··· RECORDS SUPPLIED ···

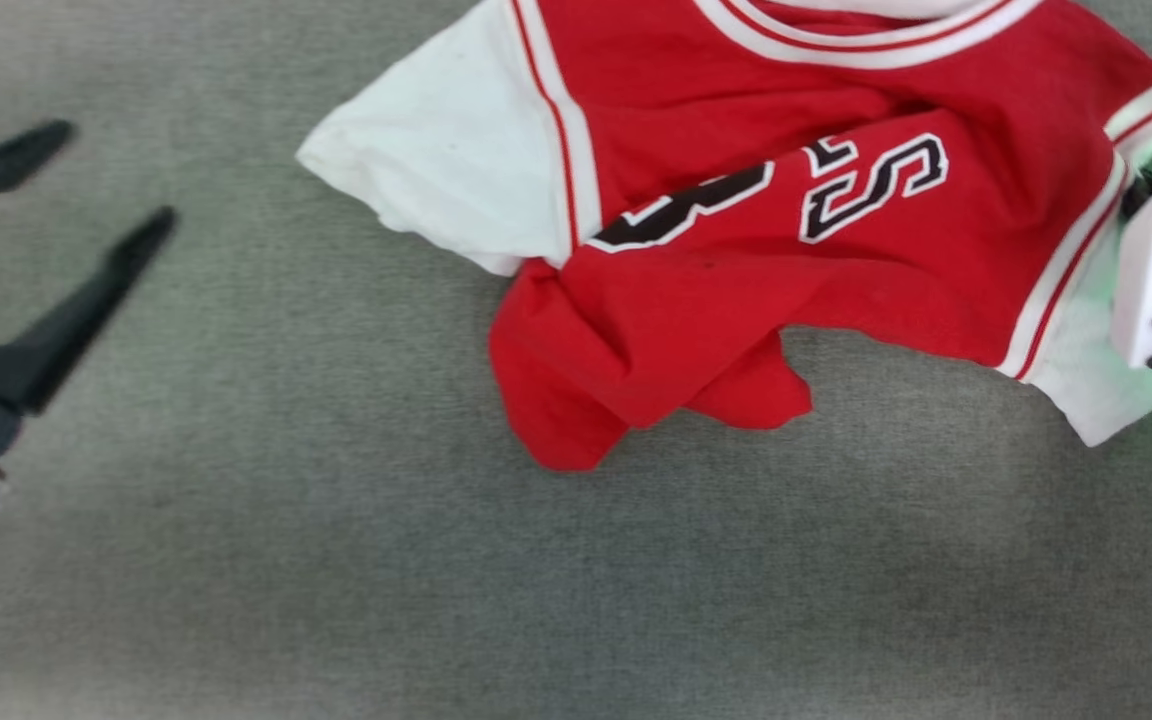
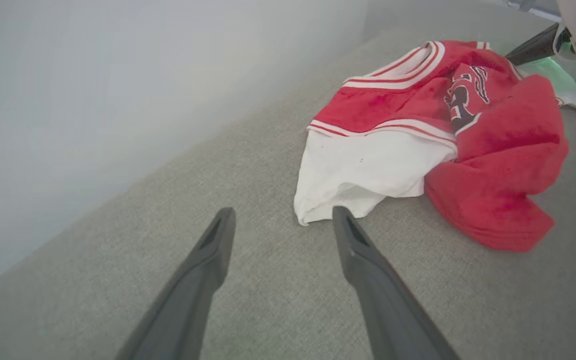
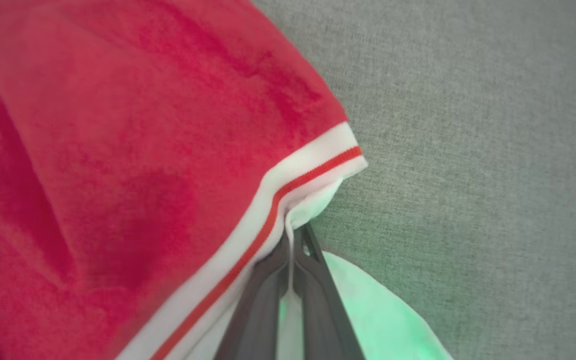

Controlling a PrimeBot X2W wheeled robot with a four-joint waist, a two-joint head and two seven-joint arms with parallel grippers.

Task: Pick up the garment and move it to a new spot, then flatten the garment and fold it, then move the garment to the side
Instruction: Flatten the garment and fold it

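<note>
Grey fabric surface point(image 1: 336, 560). Right gripper point(image 3: 295, 236) pinches the garment point(image 1: 836, 250) at its sleeve trim. Left gripper point(image 2: 283, 214) spread, empty. Best pinch the opposite white sleeve point(image 2: 363, 170), then lift evenly.

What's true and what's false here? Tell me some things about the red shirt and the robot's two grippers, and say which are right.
1. The right gripper has its jaws shut on a white edge of the garment. True.
2. The left gripper is holding the garment too. False: its jaws stand open over the grey surface, near the white sleeve but not touching it.
3. The garment lies flat and smooth. False: it is rumpled, with red cloth bunched and folded over at the bottom.
4. A dark letter S with a white outline shows on the red front. True.
</note>
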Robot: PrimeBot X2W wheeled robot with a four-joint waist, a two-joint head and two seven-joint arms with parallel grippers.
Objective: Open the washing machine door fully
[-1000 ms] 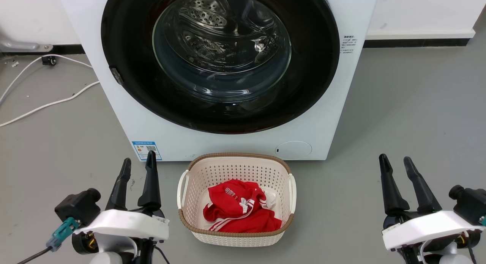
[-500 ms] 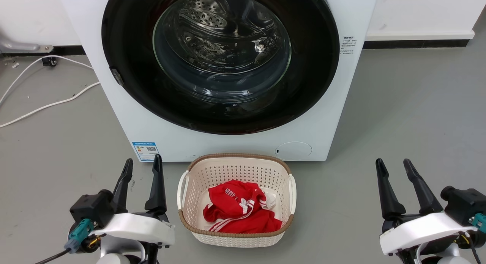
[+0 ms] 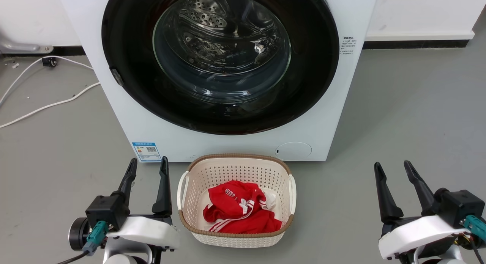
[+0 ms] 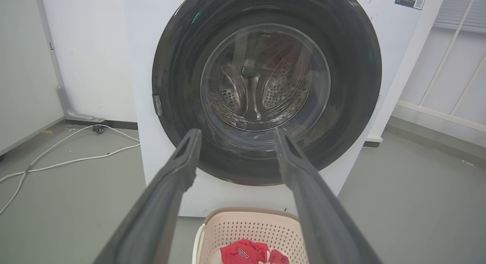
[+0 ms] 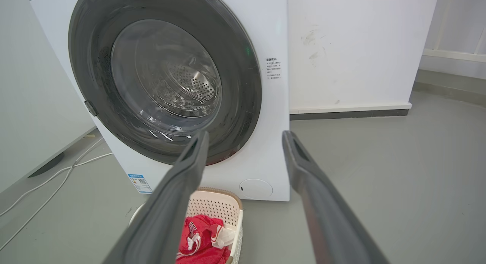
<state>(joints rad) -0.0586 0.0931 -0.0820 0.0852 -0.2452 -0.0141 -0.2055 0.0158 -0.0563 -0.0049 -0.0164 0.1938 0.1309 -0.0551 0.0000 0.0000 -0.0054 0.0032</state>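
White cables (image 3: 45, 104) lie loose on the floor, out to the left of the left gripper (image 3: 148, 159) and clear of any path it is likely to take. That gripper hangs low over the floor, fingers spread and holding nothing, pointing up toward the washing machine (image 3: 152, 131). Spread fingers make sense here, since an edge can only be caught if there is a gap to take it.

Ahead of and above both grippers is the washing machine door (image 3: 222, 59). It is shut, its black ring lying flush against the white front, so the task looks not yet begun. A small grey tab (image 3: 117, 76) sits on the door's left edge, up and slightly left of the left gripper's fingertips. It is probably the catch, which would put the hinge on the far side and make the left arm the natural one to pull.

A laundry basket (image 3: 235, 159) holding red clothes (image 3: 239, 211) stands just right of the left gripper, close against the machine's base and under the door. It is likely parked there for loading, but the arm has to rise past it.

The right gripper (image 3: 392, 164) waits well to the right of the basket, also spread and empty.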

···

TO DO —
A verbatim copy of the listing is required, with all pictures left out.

OUTPUT —
Controlling a PrimeBot X2W wheeled robot with a four-joint waist, a two-joint head and two seven-joint arms with parallel grippers.

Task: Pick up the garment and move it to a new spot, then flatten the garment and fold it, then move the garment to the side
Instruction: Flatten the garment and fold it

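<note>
Grey fabric surface point(image 1: 336, 560). Right gripper point(image 3: 295, 236) pinches the garment point(image 1: 836, 250) at its sleeve trim. Left gripper point(image 2: 283, 214) spread, empty. Best pinch the opposite white sleeve point(image 2: 363, 170), then lift evenly.

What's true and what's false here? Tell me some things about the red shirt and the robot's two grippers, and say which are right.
1. The right gripper has its jaws shut on a white edge of the garment. True.
2. The left gripper is holding the garment too. False: its jaws stand open over the grey surface, near the white sleeve but not touching it.
3. The garment lies flat and smooth. False: it is rumpled, with red cloth bunched and folded over at the bottom.
4. A dark letter S with a white outline shows on the red front. True.
</note>
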Robot: PrimeBot X2W wheeled robot with a four-joint waist, a two-joint head and two seven-joint arms with parallel grippers.
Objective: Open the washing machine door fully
[-1000 ms] 
[-500 ms] 
[+0 ms] 
[+0 ms] 
[+0 ms] 
<state>(joints rad) -0.0586 0.0931 -0.0820 0.0852 -0.2452 -0.0141 -0.2055 0.0158 -0.0563 -0.0049 -0.0164 0.1938 0.1309 -0.0551 0.0000 0.0000 -0.0054 0.0032</state>
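White cables (image 3: 45, 104) lie loose on the floor, out to the left of the left gripper (image 3: 148, 159) and clear of any path it is likely to take. That gripper hangs low over the floor, fingers spread and holding nothing, pointing up toward the washing machine (image 3: 152, 131). Spread fingers make sense here, since an edge can only be caught if there is a gap to take it.

Ahead of and above both grippers is the washing machine door (image 3: 222, 59). It is shut, its black ring lying flush against the white front, so the task looks not yet begun. A small grey tab (image 3: 117, 76) sits on the door's left edge, up and slightly left of the left gripper's fingertips. It is probably the catch, which would put the hinge on the far side and make the left arm the natural one to pull.

A laundry basket (image 3: 235, 159) holding red clothes (image 3: 239, 211) stands just right of the left gripper, close against the machine's base and under the door. It is likely parked there for loading, but the arm has to rise past it.

The right gripper (image 3: 392, 164) waits well to the right of the basket, also spread and empty.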

This exercise calls for no further output.